The desire to mobilize the Latino electorate to help oust Donald Trump from the White House in 2020 was a recurring theme of the panel discussion.
“The federal government is like a dumpster fire right now. Congress is broken,” said Sen. Julie Gonzales of Colorado. “So there has been a tremendous amount of responsibility that has fallen to us in the states to be able to actually show what governance looks like.”
Unlike the other four panelists, Sen. Rebecca Rios of Arizona holds elected office in a state that is controlled by Republicans. She says the GOP’s dominance of political races there has been gradually eroding.
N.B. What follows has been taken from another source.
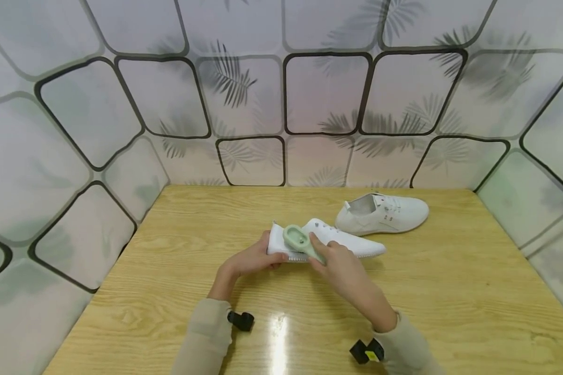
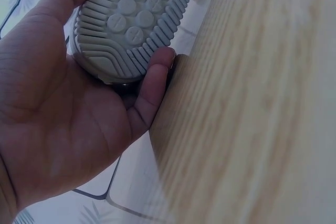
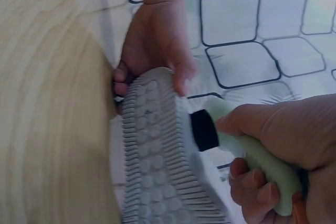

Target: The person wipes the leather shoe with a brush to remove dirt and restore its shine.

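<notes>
My left hand [image 1: 253,256] grips a white lace-up shoe [image 1: 356,244] by its heel, thumb along the sole edge. The shoe is tipped on its side, its toe pointing right. In the left wrist view its studded, ridged sole [image 2: 136,19] faces the camera, with the fingers around the heel end. My right hand [image 1: 344,268] holds a pale green brush [image 1: 296,238] by the handle, its oval head lying over the shoe's side near the heel. Dark bristles [image 3: 204,129] meet the upper just above the sole in the right wrist view.
A second white shoe [image 1: 382,213] stands upright behind the held one, toe to the right. Both are over a light wooden table [image 1: 169,291]. Patterned panels [image 1: 328,94] rise behind the table and at both sides.
</notes>
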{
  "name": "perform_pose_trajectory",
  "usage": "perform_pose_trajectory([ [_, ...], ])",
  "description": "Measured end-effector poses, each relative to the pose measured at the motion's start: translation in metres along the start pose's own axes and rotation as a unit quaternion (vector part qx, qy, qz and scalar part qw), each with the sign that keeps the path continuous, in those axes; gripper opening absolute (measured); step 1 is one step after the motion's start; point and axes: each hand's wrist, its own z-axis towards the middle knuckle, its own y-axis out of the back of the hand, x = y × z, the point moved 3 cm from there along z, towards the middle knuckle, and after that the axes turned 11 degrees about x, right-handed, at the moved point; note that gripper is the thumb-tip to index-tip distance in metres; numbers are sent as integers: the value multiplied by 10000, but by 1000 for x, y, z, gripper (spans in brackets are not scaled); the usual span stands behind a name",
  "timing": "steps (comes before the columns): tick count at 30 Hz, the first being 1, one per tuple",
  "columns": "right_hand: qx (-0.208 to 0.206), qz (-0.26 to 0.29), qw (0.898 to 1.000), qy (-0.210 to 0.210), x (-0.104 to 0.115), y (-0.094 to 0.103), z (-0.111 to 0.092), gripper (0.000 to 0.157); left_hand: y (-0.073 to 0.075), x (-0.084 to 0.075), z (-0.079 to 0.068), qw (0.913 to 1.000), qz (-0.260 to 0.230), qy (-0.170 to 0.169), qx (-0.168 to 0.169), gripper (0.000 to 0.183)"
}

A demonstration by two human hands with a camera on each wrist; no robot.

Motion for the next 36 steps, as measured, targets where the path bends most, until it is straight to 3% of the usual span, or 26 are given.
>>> perform_pose_trajectory([
  [7,9,4,9998,-223,-2,5,-1,56,0,1,0,10000,-89,10,-28,55],
  [14,120,69,9999,0,-3,-1,3,56,0,0,0,9999,-70,84,-90,54],
  [20,85,45,9998,-161,-8,6,0,57,0,0,0,9996,-123,217,-147,57],
  [28,615,857,9943,133,-17,3,2,60,-1,-1,1,9999,-46,56,-71,55],
  [36,516,794,9954,127,-24,7,2,61,-1,-2,0,9993,-105,299,-208,60],
])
“Arizona’s going to be pivotal in the 2020 presidential race. No doubt about it,” Rios told the crowd of about 200 people at the Latino Policy & Politics Initiative event. Trump’s margin of victory in her state was less than 4% in 2016, and “there is a massive effort by nonprofits and [Democrats] to energize our base and register people of color to vote in 2020.”
There are no shortcuts to building political success, the candidates said. It takes time, effort and experience.
“What I’ve learned my whole life, as a union organizer, was you have got to have a base … that’s mobilized and that’s continuously pressing the issues forward,” said California Sen. María Elena Durazo, who said she feels a responsibility “to vote the right way” on issues of importance to Latinos.
Pushing legislation of importance to Latinos, which some people call identity politics, can be tricky for elected officials to navigate. Their political views can be misconstrued or mislabeled. In the view of Nevada Sen. Yvanna Cancela, it’s important to talk about race, gender and minority representation in inclusive ways that bring people in rather than pushing them away.
“The constitutions of our states were written at a time where people who look like us didn’t have representation,” Cancela said, motioning to her fellow Latinas. “They are not systems designed for people like us to operate in, and have power in. And to fundamentally change those systems, we need our teams to be as big as possible.”
The panel noted time and again the importance of seeing all issues as important to Latino communities while highlighting a few issues they see as critical to Latinos and women.
“There are still so many hard-working people who are just poor and, you know, have to live bunched up in a small apartment,” said Durazo, who emphatically underscored poverty during the panel. “Those are outrageous things. That should be the Latino agenda. That’s what we should all be on the same side of fighting for.”
Others highlighted education and climate change, noting these issues are being championed in the Latino community.
Sedillo Lopez, the state senator from New Mexico, said she has seen growing agreement that elected officials should take action because of global warming and the environment “and what it means for our children.”
“[It’s] women and Latinas who are bringing this to the forefront,” she said. “And that’s why we need to be elected. We need to express ourselves with our very, very powerful voices.”
Medina closed out the panel by asking the panelists: “What’s keeping you up at night?”
Cancela answered quickly, drawing laughs: “Donald Trump’s Twitter account keeps me up at night.”
Gonzales is focusing on championing legislation in Colorado, but “as I head into this next legislative session, it will be, ‘What can I do differently?’” she said. “Can I do work that will have a concrete impact on people’s daily lives?”
Rios said the ongoing immigration crisis is never far from her thoughts. “What has made me cry is the reality that we’re tearing families apart, that we have children that are literally languishing without parents and with no idea what’s happening to them.”
But, ending on a hopeful note, Rios noted that her position of influence helps to create space for others, particularly the children who visit her office.
“This is my opportunity, hopefully, to engage these children — to let them know, ‘This is your Senate. You belong here,’” Rios said. “If I can do nothing else but make our children, our people, recognize that they belong and that we need them in positions of power, making decisions that are going to affect them and their families and our communities, then I’ve done my job.”